» REQUIREMENT:
The material below holds a span beginning at the line with "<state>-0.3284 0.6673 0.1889" and ending at the line with "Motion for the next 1". Quote that span exactly, both ends included, and only that span.

= = = = =

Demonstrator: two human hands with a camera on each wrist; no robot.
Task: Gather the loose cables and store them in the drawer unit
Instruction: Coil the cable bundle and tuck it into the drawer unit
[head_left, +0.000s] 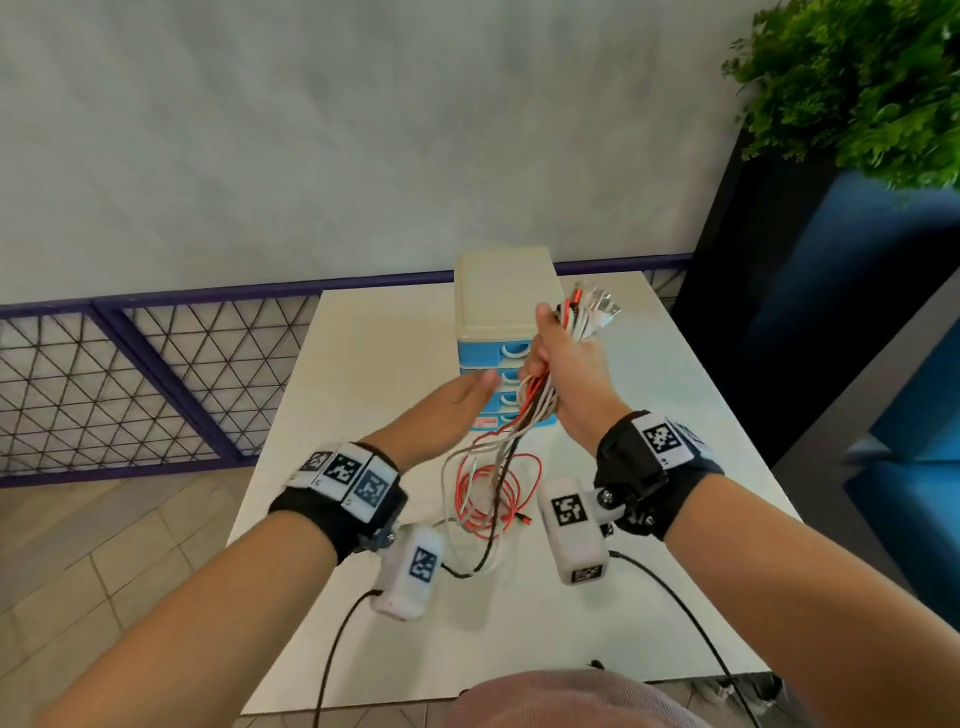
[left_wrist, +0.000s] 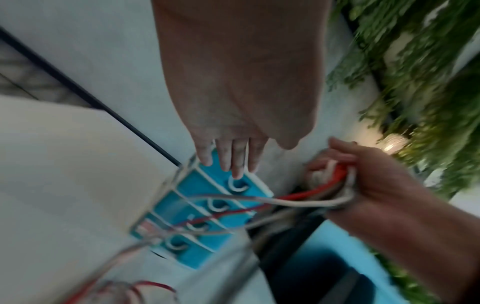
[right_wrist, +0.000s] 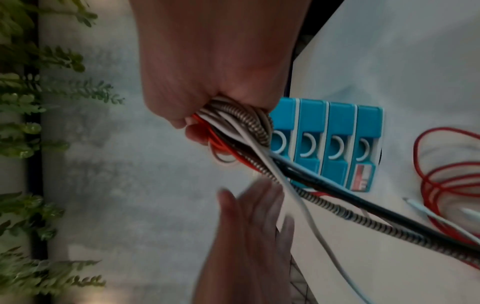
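Note:
My right hand (head_left: 558, 353) grips a bundle of cables (head_left: 582, 317), red, white, black and braided, raised above the table in front of the drawer unit (head_left: 501, 291). Their tails hang down and coil on the table (head_left: 491, 493). The grip shows close up in the right wrist view (right_wrist: 233, 115). The unit has a cream top and several blue drawers (left_wrist: 207, 197), all closed. My left hand (head_left: 457, 405) is open with straight fingers (left_wrist: 233, 160), held just in front of the upper drawers, left of the bundle.
The white table (head_left: 363, 364) stands against a grey wall with a purple mesh fence (head_left: 130, 374) at left. A leafy plant (head_left: 857, 88) and a dark blue panel (head_left: 831, 312) stand to the right. Black wrist-camera leads (head_left: 332, 649) trail over the near table edge.

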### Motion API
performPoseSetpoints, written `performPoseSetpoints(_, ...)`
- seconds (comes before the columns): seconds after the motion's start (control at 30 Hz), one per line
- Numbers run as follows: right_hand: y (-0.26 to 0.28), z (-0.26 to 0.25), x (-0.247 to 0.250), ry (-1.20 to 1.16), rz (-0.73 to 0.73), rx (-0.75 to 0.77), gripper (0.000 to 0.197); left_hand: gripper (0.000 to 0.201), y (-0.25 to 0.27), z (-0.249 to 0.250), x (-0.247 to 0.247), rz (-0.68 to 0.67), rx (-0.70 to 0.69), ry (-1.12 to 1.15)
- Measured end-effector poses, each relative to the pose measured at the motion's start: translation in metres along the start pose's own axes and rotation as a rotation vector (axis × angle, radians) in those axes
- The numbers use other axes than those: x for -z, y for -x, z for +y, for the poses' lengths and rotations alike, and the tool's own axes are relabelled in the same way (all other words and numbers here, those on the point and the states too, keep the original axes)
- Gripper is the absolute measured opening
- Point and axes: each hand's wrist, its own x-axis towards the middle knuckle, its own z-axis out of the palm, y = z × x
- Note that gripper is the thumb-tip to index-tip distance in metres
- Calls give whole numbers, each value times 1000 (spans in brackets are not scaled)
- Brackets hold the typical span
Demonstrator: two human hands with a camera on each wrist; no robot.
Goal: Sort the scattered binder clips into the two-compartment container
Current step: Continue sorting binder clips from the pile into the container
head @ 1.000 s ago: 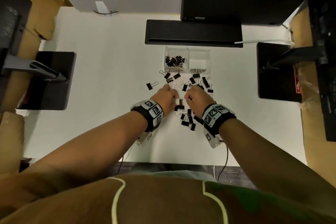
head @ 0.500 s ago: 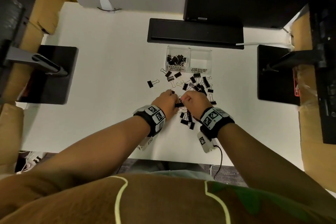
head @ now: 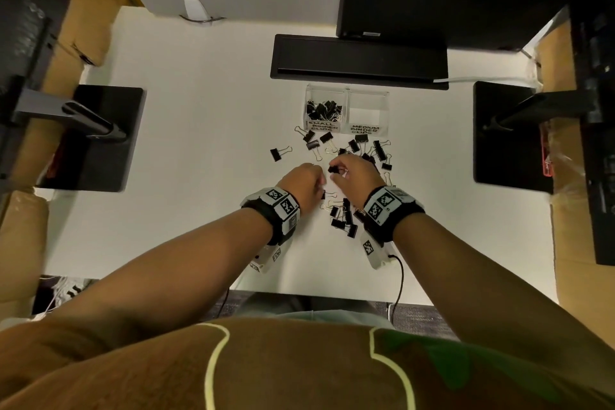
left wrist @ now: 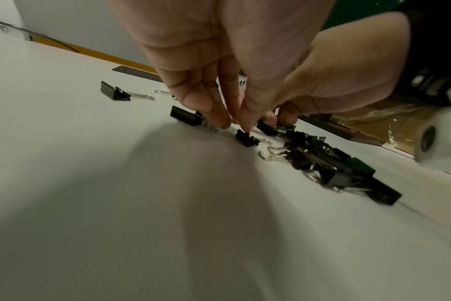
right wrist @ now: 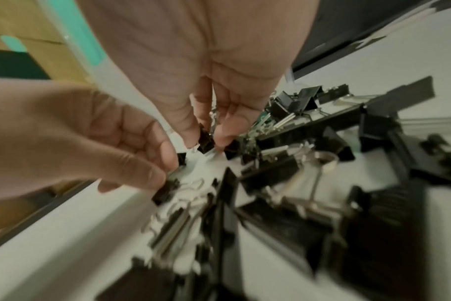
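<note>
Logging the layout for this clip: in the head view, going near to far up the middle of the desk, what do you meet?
Pile of loose clips → left hand and right hand, level → scattered clips → two-compartment container → black bar.

We see clips (head: 342,221) of matt black metal with shiny wire handles, a clear glossy plastic container (head: 347,95), and a smooth, matt white surface (head: 199,143) under them.
</note>
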Motion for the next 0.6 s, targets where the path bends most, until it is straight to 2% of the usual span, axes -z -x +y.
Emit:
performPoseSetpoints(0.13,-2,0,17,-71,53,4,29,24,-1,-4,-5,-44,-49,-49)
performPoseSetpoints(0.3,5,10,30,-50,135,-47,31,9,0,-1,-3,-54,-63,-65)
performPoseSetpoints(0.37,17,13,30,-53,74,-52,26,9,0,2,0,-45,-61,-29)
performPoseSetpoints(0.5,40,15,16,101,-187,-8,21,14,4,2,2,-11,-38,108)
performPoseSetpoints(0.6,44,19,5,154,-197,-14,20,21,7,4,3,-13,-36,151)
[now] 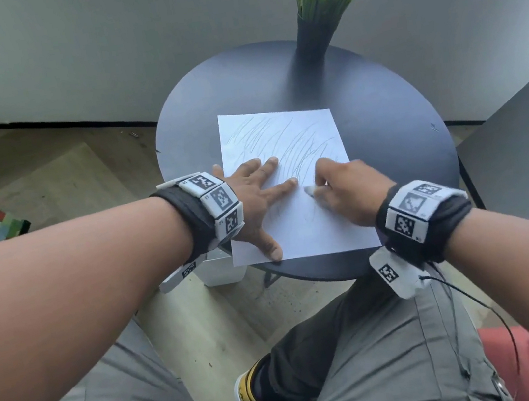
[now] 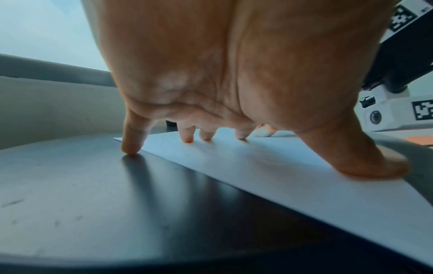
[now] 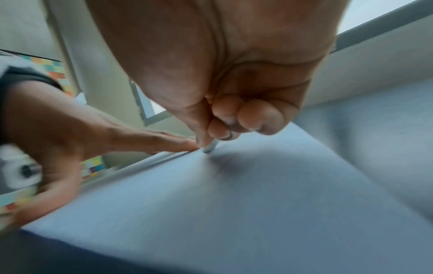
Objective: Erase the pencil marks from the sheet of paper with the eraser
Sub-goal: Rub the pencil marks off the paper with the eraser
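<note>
A white sheet of paper (image 1: 297, 219) with grey pencil scribbles (image 1: 288, 142) over its upper half lies on a round dark table (image 1: 381, 112). My left hand (image 1: 254, 191) lies spread on the sheet's left side, fingertips (image 2: 187, 138) and thumb pressing the paper (image 2: 304, 176), the little finger on the table. My right hand (image 1: 340, 184) pinches a small white eraser (image 1: 309, 190) between thumb and fingers, its tip on the sheet (image 3: 257, 194) near the middle. In the right wrist view the eraser (image 3: 211, 146) touches the paper just beside the left index fingertip; that view is motion-blurred.
A dark vase with green grass (image 1: 325, 0) stands at the table's far edge. A second dark tabletop (image 1: 526, 158) sits to the right. A white box (image 1: 218, 270) is on the floor under the table's left rim. My knees are below the near edge.
</note>
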`<state>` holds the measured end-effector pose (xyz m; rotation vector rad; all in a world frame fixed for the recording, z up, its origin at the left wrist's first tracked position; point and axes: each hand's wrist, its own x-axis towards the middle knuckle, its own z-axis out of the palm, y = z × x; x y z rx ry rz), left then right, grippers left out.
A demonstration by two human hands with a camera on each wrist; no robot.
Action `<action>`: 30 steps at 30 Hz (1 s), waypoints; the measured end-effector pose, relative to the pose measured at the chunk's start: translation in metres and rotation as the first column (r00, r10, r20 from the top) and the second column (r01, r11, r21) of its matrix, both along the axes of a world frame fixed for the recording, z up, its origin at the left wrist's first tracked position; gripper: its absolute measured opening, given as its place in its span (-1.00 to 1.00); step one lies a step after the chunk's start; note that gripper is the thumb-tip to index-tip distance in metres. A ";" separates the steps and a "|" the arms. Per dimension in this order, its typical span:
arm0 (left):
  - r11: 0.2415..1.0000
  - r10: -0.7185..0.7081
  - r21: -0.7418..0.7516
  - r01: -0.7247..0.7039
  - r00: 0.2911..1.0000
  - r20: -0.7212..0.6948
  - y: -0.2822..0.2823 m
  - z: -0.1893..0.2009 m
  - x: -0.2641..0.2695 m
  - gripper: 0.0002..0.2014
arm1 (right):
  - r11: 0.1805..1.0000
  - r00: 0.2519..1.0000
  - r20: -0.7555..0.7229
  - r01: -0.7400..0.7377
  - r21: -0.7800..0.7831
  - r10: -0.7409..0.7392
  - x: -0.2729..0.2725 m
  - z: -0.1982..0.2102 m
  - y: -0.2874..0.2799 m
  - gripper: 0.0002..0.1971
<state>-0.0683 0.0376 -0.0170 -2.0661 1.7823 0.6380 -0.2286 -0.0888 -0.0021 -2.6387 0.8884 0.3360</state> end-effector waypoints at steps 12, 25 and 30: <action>0.993 -0.068 0.099 0.059 0.993 0.092 -0.005 0.010 0.002 0.31 | 0.980 0.980 0.020 -0.200 -0.010 0.200 -0.013 -0.006 0.019 -0.72; 0.990 -0.080 0.125 0.066 0.991 0.111 -0.007 0.016 -0.004 0.31 | 0.958 0.958 -0.053 -0.279 0.060 0.282 -0.009 -0.004 0.028 -0.74; 0.989 -0.087 0.131 0.070 0.988 0.126 -0.007 0.016 -0.004 0.32 | 0.992 0.992 -0.018 -0.128 -0.014 0.128 -0.004 -0.003 0.020 -0.72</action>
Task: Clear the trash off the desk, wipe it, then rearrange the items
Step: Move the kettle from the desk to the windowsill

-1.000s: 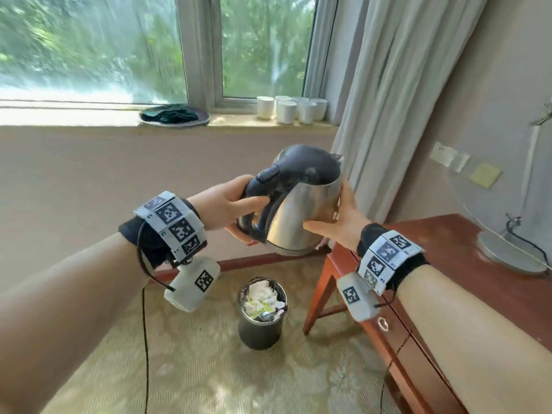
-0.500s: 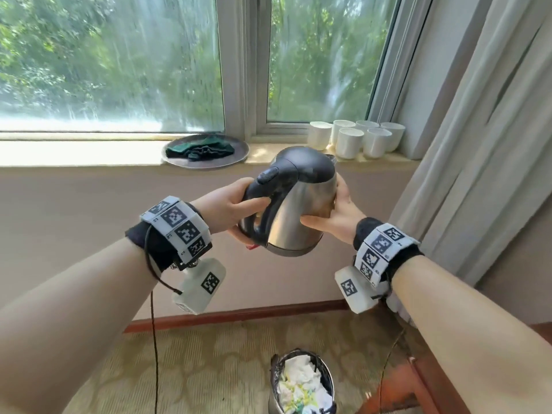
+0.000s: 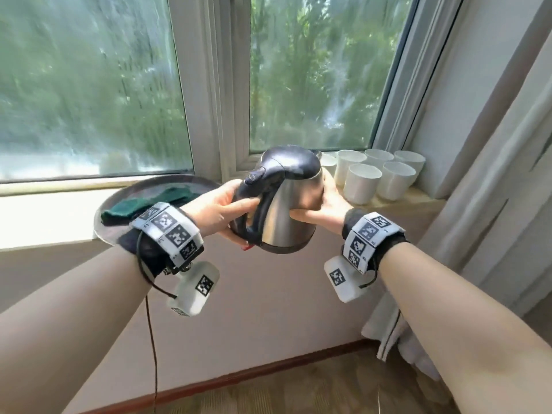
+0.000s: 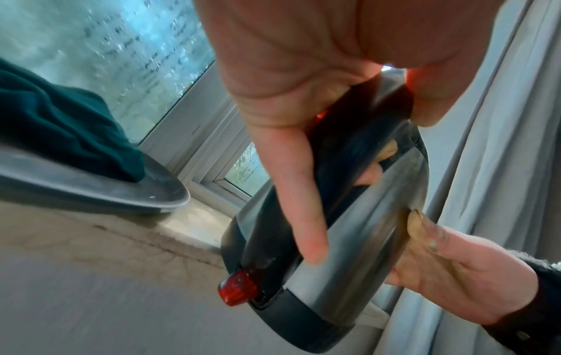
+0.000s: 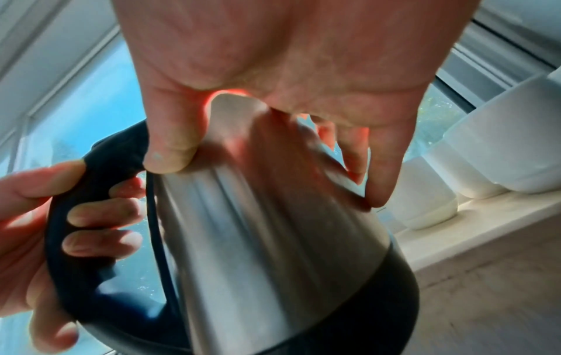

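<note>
A steel electric kettle (image 3: 286, 213) with a black lid and handle hangs in the air just in front of the window sill (image 3: 44, 216). My left hand (image 3: 221, 212) grips its black handle (image 5: 100, 192), fingers curled through the loop. My right hand (image 3: 321, 210) holds the steel body (image 5: 242, 228), thumb on the near side and fingers round the far side. The kettle (image 4: 349, 216) shows a red switch (image 4: 238, 289) low on the handle. It is tilted slightly toward the left.
A round grey plate (image 3: 119, 201) with a dark green cloth (image 3: 140, 201) lies on the sill to the left. Several white cups (image 3: 373, 177) stand on the sill at the right. A grey curtain (image 3: 493, 174) hangs on the right, and patterned carpet (image 3: 298, 395) lies below.
Both hands have carried the kettle away from the wooden desk toward the window sill and up to its height. The trash bin and the desk have left the view.
</note>
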`<state>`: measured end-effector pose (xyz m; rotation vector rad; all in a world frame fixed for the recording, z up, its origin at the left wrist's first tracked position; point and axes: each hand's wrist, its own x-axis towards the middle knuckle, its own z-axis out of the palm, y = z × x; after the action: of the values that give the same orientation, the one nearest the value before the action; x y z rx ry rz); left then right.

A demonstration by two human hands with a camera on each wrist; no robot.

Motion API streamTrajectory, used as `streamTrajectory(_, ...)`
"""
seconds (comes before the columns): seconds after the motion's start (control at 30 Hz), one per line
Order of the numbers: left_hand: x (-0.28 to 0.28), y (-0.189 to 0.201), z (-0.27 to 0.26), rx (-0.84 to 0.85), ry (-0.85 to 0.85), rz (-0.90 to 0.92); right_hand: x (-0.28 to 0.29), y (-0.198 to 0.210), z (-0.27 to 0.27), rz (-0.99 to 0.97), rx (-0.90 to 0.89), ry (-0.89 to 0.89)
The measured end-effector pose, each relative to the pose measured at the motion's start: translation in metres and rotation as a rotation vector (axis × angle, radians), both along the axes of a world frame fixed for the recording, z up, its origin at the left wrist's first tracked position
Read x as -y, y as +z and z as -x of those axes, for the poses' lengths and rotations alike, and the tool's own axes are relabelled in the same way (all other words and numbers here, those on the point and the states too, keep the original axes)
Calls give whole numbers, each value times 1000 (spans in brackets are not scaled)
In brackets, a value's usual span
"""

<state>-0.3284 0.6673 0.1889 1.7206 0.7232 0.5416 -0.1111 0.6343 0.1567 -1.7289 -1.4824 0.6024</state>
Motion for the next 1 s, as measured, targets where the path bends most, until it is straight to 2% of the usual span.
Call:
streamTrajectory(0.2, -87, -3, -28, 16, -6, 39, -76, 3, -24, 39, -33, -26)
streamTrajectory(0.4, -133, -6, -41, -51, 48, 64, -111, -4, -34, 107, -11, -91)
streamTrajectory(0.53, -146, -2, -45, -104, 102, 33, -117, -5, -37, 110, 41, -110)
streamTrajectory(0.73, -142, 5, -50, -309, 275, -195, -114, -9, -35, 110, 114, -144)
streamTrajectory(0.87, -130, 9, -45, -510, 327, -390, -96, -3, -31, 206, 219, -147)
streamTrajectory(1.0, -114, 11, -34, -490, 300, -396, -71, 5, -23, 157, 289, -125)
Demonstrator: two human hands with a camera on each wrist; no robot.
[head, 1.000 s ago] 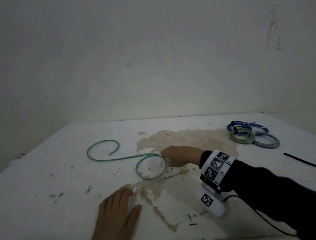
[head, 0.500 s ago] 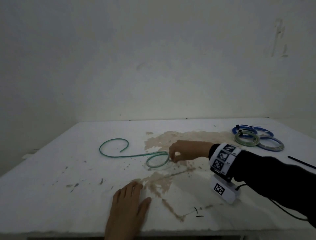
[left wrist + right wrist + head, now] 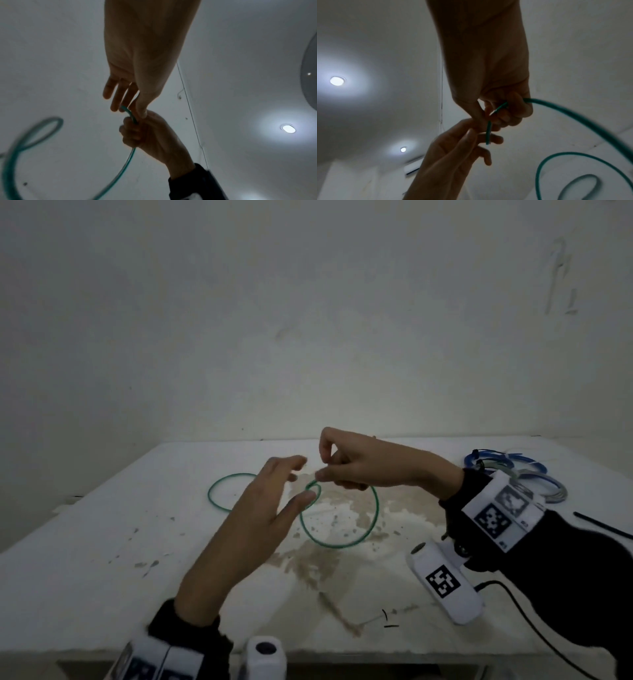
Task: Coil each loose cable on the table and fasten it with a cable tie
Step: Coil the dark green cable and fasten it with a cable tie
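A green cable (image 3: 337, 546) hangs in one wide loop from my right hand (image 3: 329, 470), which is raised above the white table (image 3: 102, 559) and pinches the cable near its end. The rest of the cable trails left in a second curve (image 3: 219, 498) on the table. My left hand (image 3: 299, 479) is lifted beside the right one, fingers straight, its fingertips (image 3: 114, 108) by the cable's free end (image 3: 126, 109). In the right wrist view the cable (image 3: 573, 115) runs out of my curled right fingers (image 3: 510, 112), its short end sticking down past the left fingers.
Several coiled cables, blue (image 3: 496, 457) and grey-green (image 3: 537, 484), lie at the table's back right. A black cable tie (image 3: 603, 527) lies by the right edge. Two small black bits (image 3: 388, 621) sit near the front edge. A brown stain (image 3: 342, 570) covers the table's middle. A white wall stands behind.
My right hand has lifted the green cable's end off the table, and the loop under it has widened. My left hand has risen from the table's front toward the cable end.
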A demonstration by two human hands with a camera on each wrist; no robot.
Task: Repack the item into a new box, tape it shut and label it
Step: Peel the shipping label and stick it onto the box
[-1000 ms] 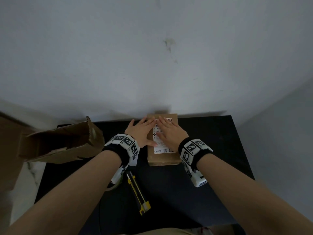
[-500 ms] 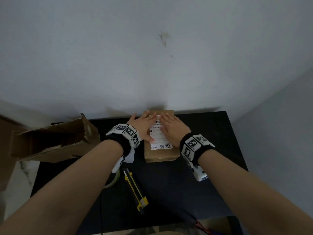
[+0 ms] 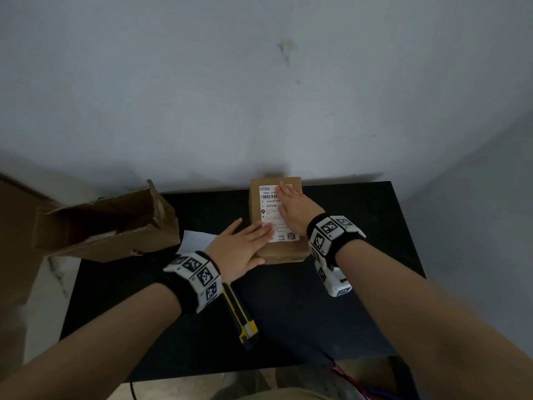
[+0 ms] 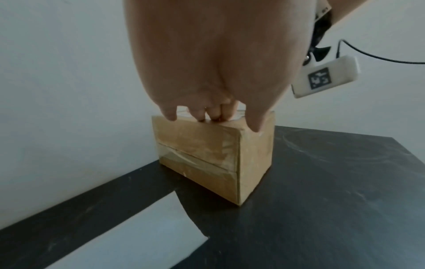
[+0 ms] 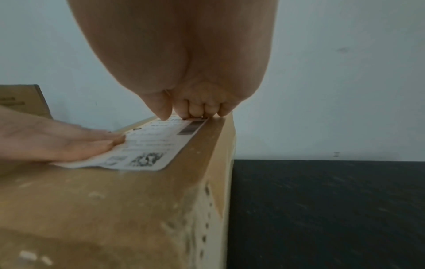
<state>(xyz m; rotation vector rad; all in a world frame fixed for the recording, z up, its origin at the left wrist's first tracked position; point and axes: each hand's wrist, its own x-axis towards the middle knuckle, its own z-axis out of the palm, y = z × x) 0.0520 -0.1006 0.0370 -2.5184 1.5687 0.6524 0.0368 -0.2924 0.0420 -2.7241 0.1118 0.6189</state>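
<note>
A small taped brown box (image 3: 284,251) (image 4: 202,156) (image 5: 115,209) stands at the back of the black table (image 3: 360,298), close to the wall. A white shipping label (image 3: 269,204) (image 5: 151,145) lies on its top. My left hand (image 3: 245,246) (image 4: 214,112) presses flat on the label's near left part with straight fingers. The right hand (image 3: 294,207) (image 5: 190,109) lies flat on the label's far right part, fingers straight and pointing to the box's back edge.
An opened, torn cardboard box (image 3: 106,223) lies on its side at the table's left edge. A white backing sheet (image 3: 196,239) (image 4: 128,234) lies beside my left hand. A yellow and black utility knife (image 3: 240,319) rests near the front.
My left hand has slid back toward me to the label's near left corner. The right hand has moved toward the label's far end. More of the label shows between them.
</note>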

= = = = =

» WRITTEN ANSWER:
<state>-0.3284 0.6673 0.1889 1.7206 0.7232 0.5416 -0.1111 0.6343 0.1567 -1.7289 -1.4824 0.6024</state>
Motion for the next 1 s, as measured, targets where the path bends most, until it is straight to 2% of the usual span.

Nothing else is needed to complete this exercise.